_DATA BELOW_:

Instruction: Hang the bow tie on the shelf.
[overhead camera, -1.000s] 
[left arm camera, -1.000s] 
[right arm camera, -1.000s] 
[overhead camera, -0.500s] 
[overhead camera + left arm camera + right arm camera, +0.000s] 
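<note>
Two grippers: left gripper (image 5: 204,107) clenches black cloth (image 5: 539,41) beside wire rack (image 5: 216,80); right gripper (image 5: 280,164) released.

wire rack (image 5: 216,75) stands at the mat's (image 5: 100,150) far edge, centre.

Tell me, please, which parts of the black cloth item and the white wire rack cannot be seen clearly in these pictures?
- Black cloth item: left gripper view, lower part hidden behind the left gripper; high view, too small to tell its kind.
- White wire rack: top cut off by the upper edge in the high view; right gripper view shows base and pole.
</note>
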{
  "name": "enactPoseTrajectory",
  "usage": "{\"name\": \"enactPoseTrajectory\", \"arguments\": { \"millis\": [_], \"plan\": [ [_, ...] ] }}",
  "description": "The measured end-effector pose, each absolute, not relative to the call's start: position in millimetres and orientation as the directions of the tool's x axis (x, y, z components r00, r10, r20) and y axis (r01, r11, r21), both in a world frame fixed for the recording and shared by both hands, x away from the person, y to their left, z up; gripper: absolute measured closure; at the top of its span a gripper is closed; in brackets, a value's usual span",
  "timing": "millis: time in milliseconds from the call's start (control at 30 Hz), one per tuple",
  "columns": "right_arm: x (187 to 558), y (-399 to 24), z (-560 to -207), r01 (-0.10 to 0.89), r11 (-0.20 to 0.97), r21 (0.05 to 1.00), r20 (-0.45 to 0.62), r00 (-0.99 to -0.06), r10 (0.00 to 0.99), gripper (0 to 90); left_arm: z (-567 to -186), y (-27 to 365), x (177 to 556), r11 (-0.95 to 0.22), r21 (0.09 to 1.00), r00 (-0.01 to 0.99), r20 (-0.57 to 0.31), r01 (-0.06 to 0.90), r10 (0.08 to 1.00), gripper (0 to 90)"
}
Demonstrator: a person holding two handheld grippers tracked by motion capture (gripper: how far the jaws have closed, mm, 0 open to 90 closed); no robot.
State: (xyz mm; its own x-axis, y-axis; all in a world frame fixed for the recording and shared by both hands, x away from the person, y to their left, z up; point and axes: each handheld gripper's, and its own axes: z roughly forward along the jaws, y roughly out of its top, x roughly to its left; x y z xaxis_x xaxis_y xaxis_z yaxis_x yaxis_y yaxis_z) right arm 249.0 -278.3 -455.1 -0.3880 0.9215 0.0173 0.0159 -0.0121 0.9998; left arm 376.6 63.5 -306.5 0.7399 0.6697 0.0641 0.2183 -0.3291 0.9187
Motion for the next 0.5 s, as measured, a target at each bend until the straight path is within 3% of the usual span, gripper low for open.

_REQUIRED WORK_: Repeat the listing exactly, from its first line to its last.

_WRITTEN SOLUTION_:
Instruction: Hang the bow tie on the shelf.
[overhead camera, -1.000s] 
[left arm camera, -1.000s] 
[right arm camera, -1.000s] 
[overhead camera, -0.500s] 
[overhead camera + left arm camera + right arm camera, +0.000s] 
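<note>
Two grippers: left gripper (image 5: 204,107) clenches black cloth (image 5: 539,41) beside wire rack (image 5: 216,80); right gripper (image 5: 280,164) released.

wire rack (image 5: 216,75) stands at the mat's (image 5: 100,150) far edge, centre.

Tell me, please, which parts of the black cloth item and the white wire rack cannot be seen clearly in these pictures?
- Black cloth item: left gripper view, lower part hidden behind the left gripper; high view, too small to tell its kind.
- White wire rack: top cut off by the upper edge in the high view; right gripper view shows base and pole.
</note>
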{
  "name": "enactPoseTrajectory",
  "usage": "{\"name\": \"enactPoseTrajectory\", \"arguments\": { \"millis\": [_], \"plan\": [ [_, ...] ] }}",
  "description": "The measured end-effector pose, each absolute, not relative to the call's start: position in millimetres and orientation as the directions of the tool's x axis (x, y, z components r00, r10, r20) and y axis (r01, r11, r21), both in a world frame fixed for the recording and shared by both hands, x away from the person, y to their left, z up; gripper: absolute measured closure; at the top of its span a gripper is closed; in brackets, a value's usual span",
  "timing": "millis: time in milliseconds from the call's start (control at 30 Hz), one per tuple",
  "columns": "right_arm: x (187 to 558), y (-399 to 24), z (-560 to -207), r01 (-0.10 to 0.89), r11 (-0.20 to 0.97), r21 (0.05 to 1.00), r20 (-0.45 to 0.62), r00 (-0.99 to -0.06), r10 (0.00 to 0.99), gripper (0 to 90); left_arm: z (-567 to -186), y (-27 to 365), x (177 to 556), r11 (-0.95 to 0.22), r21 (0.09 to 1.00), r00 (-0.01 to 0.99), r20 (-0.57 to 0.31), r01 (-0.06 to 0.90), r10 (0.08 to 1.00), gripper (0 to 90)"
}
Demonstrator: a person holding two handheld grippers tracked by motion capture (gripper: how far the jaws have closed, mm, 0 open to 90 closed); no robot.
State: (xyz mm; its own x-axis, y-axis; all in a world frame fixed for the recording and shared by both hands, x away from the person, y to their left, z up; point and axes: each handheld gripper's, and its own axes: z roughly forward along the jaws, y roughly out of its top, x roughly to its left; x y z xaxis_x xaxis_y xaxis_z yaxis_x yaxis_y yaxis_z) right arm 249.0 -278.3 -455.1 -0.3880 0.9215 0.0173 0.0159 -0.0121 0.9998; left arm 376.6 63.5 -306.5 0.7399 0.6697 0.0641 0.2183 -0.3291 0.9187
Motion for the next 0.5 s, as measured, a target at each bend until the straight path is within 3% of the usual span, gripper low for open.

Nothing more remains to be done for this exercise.